Start of Block
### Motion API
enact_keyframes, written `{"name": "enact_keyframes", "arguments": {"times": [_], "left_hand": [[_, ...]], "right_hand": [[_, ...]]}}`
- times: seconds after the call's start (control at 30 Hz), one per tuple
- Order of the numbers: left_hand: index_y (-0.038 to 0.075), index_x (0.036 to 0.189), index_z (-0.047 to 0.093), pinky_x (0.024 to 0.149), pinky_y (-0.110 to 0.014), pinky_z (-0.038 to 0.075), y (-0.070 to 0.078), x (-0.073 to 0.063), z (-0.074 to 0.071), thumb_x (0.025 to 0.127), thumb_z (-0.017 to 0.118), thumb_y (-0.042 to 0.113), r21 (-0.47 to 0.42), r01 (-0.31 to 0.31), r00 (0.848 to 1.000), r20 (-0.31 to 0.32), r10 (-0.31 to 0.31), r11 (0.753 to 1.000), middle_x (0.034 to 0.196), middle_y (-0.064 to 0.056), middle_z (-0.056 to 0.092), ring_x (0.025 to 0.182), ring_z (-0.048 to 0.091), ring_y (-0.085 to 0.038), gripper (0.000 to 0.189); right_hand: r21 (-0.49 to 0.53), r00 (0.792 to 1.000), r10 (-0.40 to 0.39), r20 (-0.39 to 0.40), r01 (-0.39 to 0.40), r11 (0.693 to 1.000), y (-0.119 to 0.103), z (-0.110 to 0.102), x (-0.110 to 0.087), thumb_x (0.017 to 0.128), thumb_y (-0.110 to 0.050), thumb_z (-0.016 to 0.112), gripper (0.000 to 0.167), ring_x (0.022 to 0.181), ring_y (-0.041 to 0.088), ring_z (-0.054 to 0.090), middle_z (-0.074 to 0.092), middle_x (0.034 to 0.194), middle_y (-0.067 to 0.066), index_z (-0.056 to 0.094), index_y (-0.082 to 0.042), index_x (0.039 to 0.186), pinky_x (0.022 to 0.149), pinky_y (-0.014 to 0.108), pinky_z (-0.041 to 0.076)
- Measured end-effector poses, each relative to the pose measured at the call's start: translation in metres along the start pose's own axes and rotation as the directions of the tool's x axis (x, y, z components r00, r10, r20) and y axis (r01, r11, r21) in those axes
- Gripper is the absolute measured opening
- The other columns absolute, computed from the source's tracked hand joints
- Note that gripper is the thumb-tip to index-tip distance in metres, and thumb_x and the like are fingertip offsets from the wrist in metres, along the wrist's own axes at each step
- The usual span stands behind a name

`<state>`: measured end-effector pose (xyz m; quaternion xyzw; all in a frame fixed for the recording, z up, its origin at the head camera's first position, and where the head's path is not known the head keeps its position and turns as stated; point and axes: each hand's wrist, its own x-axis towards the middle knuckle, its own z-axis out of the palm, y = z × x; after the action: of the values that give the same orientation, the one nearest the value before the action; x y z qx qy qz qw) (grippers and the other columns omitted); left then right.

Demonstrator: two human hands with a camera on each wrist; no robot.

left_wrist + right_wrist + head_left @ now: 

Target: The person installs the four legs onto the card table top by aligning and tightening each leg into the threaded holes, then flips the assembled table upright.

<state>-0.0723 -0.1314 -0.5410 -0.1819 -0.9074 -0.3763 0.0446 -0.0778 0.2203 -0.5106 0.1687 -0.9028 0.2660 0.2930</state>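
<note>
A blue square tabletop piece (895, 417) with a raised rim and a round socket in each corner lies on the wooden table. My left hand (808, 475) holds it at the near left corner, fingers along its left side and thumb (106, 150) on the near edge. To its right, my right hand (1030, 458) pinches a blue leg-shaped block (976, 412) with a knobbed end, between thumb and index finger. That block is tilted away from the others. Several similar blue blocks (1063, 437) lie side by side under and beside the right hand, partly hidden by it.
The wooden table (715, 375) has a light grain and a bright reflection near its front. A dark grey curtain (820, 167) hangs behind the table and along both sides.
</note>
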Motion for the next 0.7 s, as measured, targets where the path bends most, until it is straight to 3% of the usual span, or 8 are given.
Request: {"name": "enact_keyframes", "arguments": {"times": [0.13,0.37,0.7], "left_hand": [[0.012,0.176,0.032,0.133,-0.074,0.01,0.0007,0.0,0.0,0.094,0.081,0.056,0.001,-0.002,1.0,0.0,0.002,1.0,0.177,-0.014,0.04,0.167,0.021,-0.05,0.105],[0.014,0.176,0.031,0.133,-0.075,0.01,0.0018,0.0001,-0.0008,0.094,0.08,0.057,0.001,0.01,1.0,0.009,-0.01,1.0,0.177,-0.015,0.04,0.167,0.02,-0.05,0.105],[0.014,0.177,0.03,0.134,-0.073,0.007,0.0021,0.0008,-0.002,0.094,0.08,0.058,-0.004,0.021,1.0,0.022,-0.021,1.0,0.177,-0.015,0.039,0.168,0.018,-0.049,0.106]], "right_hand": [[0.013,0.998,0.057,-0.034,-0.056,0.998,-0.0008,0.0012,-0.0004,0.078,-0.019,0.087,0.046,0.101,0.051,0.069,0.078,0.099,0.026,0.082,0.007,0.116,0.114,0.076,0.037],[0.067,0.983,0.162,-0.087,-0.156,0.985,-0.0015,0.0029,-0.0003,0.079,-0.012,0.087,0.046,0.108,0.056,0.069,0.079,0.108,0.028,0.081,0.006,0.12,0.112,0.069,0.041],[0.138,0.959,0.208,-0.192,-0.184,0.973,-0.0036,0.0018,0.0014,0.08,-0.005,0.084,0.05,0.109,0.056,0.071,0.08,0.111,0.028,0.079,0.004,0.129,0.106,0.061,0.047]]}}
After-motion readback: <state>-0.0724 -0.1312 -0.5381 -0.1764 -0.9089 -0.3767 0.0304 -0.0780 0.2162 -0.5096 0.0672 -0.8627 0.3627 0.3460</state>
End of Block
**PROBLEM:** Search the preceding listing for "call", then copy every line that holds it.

**SOLUTION FOR THIS EXERCISE:**
- times: seconds after the call's start (control at 30 Hz), one per tuple
- Measured end-effector poses, each relative to the pose measured at the call's start: translation in metres along the start pose's own axes and rotation as the directions of the tool's x axis (x, y, z components r00, r10, r20) and y axis (r01, r11, r21) in those axes

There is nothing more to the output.